Required work: Please show every line from the entries that carries the word "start".

Supplied data:
· · · · · · ·
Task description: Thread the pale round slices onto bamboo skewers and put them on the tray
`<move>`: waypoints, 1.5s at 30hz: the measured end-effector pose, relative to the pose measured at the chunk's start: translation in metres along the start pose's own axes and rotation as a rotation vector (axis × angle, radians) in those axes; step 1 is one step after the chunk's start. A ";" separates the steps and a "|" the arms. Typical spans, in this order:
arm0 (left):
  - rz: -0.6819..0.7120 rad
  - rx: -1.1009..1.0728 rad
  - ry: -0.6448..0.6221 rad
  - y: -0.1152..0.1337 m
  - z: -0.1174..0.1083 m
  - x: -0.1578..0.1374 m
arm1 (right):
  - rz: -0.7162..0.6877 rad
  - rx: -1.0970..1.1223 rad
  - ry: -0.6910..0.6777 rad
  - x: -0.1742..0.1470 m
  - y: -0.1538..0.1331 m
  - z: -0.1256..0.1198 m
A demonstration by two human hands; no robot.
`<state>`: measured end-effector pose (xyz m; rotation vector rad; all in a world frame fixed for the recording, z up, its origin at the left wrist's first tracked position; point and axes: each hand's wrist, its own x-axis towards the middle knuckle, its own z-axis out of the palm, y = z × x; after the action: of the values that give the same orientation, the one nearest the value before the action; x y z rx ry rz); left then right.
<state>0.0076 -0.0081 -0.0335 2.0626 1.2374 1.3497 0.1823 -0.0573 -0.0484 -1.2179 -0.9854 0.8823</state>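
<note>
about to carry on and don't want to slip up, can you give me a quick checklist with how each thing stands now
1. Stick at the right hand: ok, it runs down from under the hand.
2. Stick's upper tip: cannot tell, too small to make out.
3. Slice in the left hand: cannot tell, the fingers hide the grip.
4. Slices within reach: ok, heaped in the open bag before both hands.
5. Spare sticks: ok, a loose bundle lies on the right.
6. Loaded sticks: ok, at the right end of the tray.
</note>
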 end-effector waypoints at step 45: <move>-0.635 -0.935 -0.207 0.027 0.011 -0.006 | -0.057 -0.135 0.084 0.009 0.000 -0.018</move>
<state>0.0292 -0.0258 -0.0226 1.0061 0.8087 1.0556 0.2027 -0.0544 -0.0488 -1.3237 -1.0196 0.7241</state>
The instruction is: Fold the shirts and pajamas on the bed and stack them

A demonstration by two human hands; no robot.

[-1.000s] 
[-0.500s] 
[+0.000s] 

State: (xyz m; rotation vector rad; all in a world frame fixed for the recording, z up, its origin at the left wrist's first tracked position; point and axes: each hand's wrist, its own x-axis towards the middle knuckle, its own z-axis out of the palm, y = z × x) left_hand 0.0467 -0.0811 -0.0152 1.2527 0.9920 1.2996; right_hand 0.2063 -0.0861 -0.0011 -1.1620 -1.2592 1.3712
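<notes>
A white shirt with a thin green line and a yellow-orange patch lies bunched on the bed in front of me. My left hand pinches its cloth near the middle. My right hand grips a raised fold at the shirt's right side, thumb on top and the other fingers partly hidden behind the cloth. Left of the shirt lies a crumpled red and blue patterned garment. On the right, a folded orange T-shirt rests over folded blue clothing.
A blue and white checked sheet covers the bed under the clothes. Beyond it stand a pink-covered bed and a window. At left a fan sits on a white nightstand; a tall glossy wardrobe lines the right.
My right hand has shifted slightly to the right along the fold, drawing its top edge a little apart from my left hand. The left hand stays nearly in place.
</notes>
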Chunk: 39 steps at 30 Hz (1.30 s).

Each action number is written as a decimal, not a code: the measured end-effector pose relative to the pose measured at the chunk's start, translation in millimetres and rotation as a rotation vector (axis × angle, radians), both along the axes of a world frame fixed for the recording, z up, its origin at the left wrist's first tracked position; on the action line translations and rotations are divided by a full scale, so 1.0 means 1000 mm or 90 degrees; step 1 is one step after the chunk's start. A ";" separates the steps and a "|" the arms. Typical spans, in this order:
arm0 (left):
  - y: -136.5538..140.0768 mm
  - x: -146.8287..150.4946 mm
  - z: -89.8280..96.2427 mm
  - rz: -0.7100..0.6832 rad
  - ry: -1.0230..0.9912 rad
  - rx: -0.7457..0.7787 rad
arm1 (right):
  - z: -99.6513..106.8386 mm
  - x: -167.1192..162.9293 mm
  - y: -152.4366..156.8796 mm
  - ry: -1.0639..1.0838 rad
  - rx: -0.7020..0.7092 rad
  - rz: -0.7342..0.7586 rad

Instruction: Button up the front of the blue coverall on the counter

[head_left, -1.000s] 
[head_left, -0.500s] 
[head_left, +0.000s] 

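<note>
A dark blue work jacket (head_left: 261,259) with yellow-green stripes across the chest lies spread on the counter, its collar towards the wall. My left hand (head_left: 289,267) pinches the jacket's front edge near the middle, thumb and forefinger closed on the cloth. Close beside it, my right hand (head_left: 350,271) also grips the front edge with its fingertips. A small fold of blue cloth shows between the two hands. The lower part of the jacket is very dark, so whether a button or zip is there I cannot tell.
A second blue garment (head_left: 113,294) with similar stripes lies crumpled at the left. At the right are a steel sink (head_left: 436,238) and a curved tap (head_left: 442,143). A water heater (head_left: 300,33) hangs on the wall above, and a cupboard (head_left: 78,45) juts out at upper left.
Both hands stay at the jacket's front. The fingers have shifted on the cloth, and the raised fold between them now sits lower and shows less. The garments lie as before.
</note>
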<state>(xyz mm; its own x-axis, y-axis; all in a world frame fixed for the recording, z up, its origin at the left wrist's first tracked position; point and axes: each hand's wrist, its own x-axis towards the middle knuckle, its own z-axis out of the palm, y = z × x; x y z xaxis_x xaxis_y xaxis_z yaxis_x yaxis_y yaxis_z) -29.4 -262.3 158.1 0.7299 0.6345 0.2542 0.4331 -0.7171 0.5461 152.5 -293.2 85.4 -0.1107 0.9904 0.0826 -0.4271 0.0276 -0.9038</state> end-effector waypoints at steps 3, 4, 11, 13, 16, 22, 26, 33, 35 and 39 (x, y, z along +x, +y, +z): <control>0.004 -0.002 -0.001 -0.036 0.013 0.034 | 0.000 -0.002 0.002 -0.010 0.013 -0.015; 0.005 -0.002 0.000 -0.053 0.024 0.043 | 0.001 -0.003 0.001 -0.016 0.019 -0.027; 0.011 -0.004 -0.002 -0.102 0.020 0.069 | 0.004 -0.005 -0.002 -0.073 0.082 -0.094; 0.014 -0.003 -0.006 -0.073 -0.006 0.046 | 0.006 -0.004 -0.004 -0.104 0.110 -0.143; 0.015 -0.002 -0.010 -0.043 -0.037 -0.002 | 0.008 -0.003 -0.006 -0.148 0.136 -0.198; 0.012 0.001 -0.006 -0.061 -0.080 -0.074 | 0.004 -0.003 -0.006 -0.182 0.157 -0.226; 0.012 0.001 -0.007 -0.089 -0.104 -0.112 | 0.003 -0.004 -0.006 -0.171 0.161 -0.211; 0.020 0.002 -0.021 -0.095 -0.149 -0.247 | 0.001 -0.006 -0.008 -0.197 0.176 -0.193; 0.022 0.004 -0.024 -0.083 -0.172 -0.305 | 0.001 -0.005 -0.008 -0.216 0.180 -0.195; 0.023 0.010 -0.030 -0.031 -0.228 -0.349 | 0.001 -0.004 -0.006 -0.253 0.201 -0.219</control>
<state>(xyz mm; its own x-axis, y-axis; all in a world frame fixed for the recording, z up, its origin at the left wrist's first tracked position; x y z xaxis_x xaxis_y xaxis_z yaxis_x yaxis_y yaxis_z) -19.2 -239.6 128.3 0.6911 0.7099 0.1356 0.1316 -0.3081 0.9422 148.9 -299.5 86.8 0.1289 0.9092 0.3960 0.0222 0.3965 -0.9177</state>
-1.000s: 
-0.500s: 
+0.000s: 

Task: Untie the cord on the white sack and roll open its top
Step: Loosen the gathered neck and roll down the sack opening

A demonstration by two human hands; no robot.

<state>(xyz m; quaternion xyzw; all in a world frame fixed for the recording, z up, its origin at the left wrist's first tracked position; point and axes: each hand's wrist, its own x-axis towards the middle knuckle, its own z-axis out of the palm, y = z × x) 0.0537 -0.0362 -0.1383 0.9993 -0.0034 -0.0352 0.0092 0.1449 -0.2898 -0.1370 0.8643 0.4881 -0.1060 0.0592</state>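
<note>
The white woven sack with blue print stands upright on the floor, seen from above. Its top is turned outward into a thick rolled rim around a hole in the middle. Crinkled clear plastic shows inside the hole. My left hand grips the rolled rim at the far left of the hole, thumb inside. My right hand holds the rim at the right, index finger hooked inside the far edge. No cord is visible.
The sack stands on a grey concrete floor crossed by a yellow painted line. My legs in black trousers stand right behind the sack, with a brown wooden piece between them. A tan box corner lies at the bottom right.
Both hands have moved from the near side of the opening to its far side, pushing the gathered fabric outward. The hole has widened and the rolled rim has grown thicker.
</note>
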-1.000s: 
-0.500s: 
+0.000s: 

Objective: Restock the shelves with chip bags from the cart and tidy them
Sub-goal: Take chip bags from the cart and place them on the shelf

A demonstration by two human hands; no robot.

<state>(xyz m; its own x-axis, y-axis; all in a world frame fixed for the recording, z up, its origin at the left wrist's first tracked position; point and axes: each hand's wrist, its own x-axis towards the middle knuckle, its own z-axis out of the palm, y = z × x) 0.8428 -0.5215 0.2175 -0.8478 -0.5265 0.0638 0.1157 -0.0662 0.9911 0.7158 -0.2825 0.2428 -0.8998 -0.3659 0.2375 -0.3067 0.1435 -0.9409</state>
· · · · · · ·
Result for this task:
`<move>`: waypoints, 1.5s at 30hz: the measured end-effector pose, relative to the pose measured at the chunk's start: translation in metres along the start pose's own axes and rotation as a rotation vector (axis × angle, radians) in those axes; step 1 is one step after the chunk's start. A ";" separates the steps and a "|" the arms. Typical spans, in this order:
Each action number is written as a decimal, not a code: the measured end-effector pose relative to the pose measured at the chunk's start, translation in millimetres and rotation as a rotation vector (axis × angle, radians), both along the axes of a world frame fixed for the recording, z up, its origin at the left wrist's first tracked position; on the action line translations and rotations are divided by a full scale, so 1.0 means 1000 mm or 90 degrees; step 1 is one step after the chunk's start. A ";" separates the steps and a "|" the arms. Typical spans, in this order:

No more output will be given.